Leslie Carnahan, a second-year Community Health Sciences and Global Health Concentration MPH student, received an MS/MPH scholarship. She completed her practicum in Ghana during summer 2011 and worked on a Millennium Villages project to address postpartum hemorrhage in women.
In what way did this experience enhance or change your career goals?
My practicum experience in Ghana allowed me to gain tangible and practical experience in the field of global health. I was able to apply some of the skills that I had learned during my first year in the Community Health Science program. While working in a Millennium Village, I interacted and networked with individuals from various NGOs and governmental organizations in an operations research project. Additionally, I had the opportunity to engage with local community members on the project.
What was the most valuable thing you learned through this experience?
The most valuable thing that I learned through this experience was to be flexible! Working in extremely rural conditions in the rainy season can lead to things that one cannot necessarily plan for, such as collapsed bridges, flooded roadways, and broken down cars. This made sticking to a “schedule” much more difficult. That being said, there were certain objectives that had to be fulfilled for the project, so the team had to think quickly and creatively almost all of the time.
How do you think this experience will prepare you for work in the field of global health?
This experience will prepare me for work in the field of global health because I can go to an employer and present my experience to them. Working in a global setting presents challenges that are difficult to navigate. It is important to take the time to think critically about these differences and work within different systems. Having the experience on the ground is different and I feel a prospective employer would understand and appreciate the experiences and knowledge that I gained as a student working in the field.
How did your perspectives or worldview change as a result of this experience?
As a result of this trip, I feel fortunate in that my worldview was broadened. This was my first trip to Africa, and it was so exciting to be in a new part of the world. When I travel, I like to prepare by reading about a country’s history, current politics, and learn a few conversational phrases so that I have a bit of a perspective before arrival. Beyond that, I try to leave as much room to soak up as many experiences as I can: food, new friends, taking public transportation, exploring the city or village.
What got you interested in this field of research or project?
I came to UIC SPH with the intention of gaining skills to work in global health, and particularly issues concerning women’s health. Fortunately, I was able to secure a research assistantship that focused on these interests. I worked with the Principal Investigator of the project to engage in hands-on monitoring of the research project. This trip was also a culmination of my year-long engagement with the Ghana project. Because of this, I had a vested interest in the project and had already formed relationships with the global team.

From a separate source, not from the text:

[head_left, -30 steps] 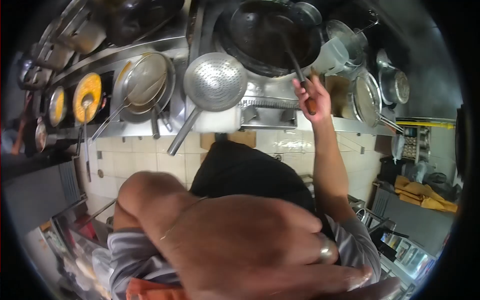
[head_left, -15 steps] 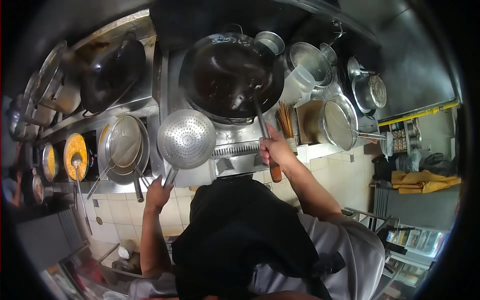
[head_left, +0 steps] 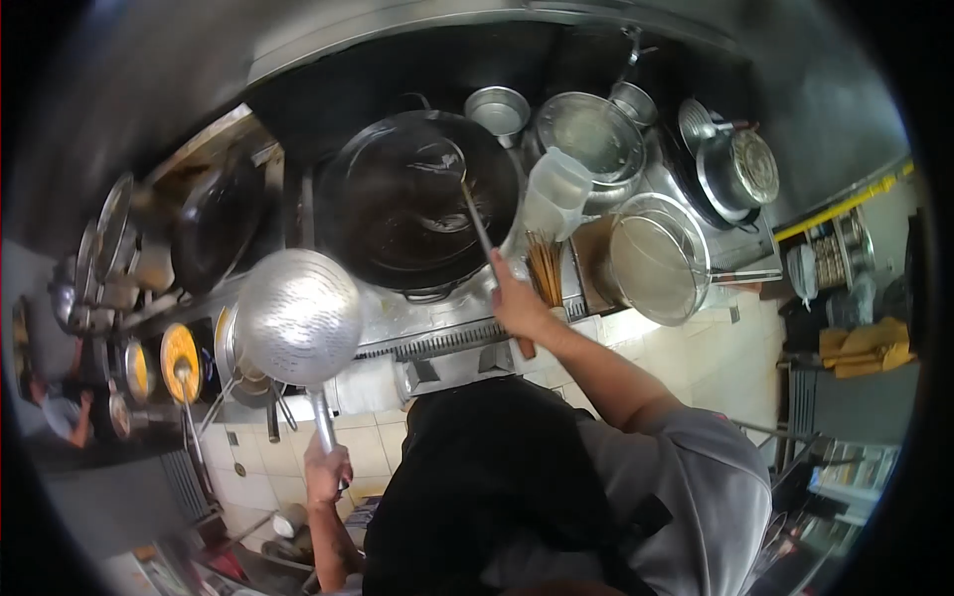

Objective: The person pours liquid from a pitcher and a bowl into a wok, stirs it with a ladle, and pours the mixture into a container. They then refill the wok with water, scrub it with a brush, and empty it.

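In the head view, my left hand [head_left: 326, 472] is closed round the handle of a large perforated skimmer [head_left: 298, 323]. Its round metal bowl hangs left of the wok's near side. My right hand [head_left: 520, 303] grips a long-handled ladle [head_left: 477, 219], with the wooden handle end sticking out below the fist. The ladle's bowl reaches into a big black wok [head_left: 343, 189], towards its far side. Dark, shiny liquid [head_left: 397, 223] shows inside the wok. Beside my right hand, a bundle of wooden sticks [head_left: 545, 263] stands upright.
Right of the wok stand a plastic jug [head_left: 558, 194], a lidded pot [head_left: 586, 129] and a wire strainer [head_left: 656, 263]. A small metal pot [head_left: 497, 111] sits behind. Pans with yellow food [head_left: 181, 353] and another wok [head_left: 214, 223] are at left. A person's arm [head_left: 81, 417] shows far left.
My left hand has drawn the skimmer back and raised it, so it looks bigger and farther left. The ladle's bowl has shifted to the wok's far side. The whole view has turned slightly.
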Demonstrator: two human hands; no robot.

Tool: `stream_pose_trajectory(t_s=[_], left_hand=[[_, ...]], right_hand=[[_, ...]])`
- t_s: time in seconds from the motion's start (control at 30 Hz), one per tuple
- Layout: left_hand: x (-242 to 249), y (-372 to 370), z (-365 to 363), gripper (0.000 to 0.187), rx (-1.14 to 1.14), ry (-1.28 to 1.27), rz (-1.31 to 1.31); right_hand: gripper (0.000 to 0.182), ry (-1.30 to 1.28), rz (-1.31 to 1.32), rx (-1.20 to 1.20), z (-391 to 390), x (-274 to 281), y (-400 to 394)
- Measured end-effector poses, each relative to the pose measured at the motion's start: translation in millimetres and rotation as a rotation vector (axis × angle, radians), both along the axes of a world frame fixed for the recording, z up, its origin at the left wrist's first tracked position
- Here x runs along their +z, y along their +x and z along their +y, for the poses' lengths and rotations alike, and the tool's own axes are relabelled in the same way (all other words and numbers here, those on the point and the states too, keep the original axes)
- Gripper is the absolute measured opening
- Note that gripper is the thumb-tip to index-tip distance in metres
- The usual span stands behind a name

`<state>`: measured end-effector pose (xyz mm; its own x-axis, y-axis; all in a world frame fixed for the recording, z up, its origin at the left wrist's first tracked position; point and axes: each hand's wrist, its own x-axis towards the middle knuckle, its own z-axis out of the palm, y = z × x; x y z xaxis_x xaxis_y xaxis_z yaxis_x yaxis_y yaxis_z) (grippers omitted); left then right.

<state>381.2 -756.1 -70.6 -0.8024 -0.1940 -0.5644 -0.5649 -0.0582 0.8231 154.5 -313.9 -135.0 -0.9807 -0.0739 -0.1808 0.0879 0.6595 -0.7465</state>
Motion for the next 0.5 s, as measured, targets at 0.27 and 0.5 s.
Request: stream_pose_trajectory(t_s=[0.27,0.5], left_hand=[[123.7,-241.2,168.6,0.054,-0.48,-0.447,0.441],[40.6,-480.3,375.9,0.063,-0.806,-1.057,0.826]], right_hand=[[0.072,-1.66,-0.9,-0.179,31.8,32.4,-34.2],[0.078,-0.459,0.051,0.046,13.1,-46.2,-23.5]])
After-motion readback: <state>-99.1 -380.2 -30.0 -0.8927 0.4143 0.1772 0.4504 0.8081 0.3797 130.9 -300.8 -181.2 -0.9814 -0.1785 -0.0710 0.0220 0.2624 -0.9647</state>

What is your hope for the impact of your research?
Ultimately, my hopes for the impact of the research that I took part in, is that the health of women in low-resource rural settings is improved, specifically by preventing postpartum hemorrhage (PPH) after childbirth. Women in these settings have poorer health outcomes and bear the burden of the majority of maternal mortality in the world. It is my hope that this work will provide a basis and model for preventing deaths and ultimately reduce maternal mortality ratios in low-resource countries where many women continue to deliver in their homes without a skilled attendant.